### What you need to do
Go through the lines below and retype each one exactly.

### Provided data
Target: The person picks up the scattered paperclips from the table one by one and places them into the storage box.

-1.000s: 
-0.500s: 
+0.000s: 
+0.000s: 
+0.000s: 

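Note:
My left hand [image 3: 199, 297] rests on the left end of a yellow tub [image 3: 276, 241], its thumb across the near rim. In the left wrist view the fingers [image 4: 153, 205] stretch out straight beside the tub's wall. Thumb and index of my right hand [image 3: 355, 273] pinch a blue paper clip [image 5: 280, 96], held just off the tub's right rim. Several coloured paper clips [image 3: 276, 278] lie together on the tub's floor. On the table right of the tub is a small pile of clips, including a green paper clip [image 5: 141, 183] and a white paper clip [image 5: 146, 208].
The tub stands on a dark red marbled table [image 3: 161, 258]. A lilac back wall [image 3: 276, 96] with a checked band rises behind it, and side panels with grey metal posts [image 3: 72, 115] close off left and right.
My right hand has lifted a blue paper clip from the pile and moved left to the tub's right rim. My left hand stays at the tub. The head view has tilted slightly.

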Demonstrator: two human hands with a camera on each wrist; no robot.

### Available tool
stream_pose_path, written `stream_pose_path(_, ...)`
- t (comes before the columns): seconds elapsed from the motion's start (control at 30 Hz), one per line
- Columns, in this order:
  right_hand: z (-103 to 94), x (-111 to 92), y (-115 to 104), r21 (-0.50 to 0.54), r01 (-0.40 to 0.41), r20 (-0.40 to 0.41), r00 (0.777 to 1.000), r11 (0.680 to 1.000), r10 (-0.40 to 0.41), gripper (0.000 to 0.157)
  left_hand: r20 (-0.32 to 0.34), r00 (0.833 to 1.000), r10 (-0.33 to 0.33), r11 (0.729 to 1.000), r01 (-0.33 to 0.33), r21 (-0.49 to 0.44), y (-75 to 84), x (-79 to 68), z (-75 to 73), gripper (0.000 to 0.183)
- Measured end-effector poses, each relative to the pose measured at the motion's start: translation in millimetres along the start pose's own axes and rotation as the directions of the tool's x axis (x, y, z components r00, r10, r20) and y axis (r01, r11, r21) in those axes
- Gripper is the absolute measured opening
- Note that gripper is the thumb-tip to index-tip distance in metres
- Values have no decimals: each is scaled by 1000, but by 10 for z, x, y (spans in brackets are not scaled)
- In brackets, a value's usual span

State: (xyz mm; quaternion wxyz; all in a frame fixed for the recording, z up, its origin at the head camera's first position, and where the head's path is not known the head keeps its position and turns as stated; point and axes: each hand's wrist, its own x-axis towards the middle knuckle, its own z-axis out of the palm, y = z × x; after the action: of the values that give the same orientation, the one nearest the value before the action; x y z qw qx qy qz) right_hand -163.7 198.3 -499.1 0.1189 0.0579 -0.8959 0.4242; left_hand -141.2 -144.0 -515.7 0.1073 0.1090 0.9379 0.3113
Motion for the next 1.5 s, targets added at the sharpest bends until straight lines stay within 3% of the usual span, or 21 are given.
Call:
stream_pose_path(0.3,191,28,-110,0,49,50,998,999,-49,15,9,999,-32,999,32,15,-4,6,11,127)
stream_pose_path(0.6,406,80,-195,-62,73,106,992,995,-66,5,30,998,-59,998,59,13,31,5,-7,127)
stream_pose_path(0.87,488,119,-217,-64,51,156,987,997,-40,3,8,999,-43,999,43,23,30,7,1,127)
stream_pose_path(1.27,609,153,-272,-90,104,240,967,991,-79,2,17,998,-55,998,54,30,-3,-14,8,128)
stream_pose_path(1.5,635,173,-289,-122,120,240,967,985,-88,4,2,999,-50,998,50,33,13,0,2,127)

### Written reply
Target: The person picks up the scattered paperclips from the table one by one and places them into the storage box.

-1.000s: 
-0.500s: 
+0.000s: 
+0.000s: 
+0.000s: 

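Note:
My left hand [image 3: 199, 297] rests on the left end of a yellow tub [image 3: 276, 241], its thumb across the near rim. In the left wrist view the fingers [image 4: 153, 205] stretch out straight beside the tub's wall. Thumb and index of my right hand [image 3: 355, 273] pinch a blue paper clip [image 5: 280, 96], held just off the tub's right rim. Several coloured paper clips [image 3: 276, 278] lie together on the tub's floor. On the table right of the tub is a small pile of clips, including a green paper clip [image 5: 141, 183] and a white paper clip [image 5: 146, 208].
The tub stands on a dark red marbled table [image 3: 161, 258]. A lilac back wall [image 3: 276, 96] with a checked band rises behind it, and side panels with grey metal posts [image 3: 72, 115] close off left and right.
My right hand has lifted a blue paper clip from the pile and moved left to the tub's right rim. My left hand stays at the tub. The head view has tilted slightly.
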
Demonstrator: two human hands with a camera on each wrist; no robot.

### Available tool
stream_pose_path, written `stream_pose_path(_, ...)`
- t (comes before the columns): seconds elapsed from the motion's start (control at 30 Hz), one per line
- Columns, in this order:
  right_hand: z (-103 to 94), x (-111 to 92), y (-115 to 104), r21 (-0.50 to 0.54), r01 (-0.40 to 0.41), r20 (-0.40 to 0.41), r00 (0.777 to 1.000), r11 (0.680 to 1.000), r10 (-0.40 to 0.41), gripper (0.000 to 0.157)
  left_hand: r20 (-0.32 to 0.34), r00 (0.833 to 1.000), r10 (-0.33 to 0.33), r11 (0.729 to 1.000), r01 (-0.33 to 0.33), r21 (-0.49 to 0.44), y (-75 to 84), x (-79 to 68), z (-75 to 73), gripper (0.000 to 0.183)
- Measured end-effector poses, each relative to the pose measured at the motion's start: translation in millimetres along the start pose's own axes and rotation as the directions of the tool's x axis (x, y, z components r00, r10, r20) and y axis (r01, r11, r21) in those axes
- Gripper is the absolute measured opening
- Note that gripper is the thumb-tip to index-tip distance in metres
- Values have no decimals: each is scaled by 1000, but by 10 for z, x, y (spans in brackets are not scaled)
- In brackets, a value's usual span

State: (xyz mm; quaternion wxyz; all in a frame fixed for the recording, z up, its origin at the head camera's first position, and where the head's path is not known the head keeps its position and turns as stated; point and axes: each hand's wrist, its own x-axis towards the middle knuckle, its own z-axis out of the palm, y = z × x; after the action: of the values that give the same orientation, the one nearest the value before the action; x y z qw qx qy qz) right_hand -163.7 198.3 -499.1 0.1189 0.0579 -0.8959 0.4242; left_hand -141.2 -144.0 -515.7 0.1073 0.1090 0.9379 0.3113
Motion for the next 1.5 s, targets added at the sharpest bends until straight lines stay within 3% of the usual span, or 21 are given.
Call:
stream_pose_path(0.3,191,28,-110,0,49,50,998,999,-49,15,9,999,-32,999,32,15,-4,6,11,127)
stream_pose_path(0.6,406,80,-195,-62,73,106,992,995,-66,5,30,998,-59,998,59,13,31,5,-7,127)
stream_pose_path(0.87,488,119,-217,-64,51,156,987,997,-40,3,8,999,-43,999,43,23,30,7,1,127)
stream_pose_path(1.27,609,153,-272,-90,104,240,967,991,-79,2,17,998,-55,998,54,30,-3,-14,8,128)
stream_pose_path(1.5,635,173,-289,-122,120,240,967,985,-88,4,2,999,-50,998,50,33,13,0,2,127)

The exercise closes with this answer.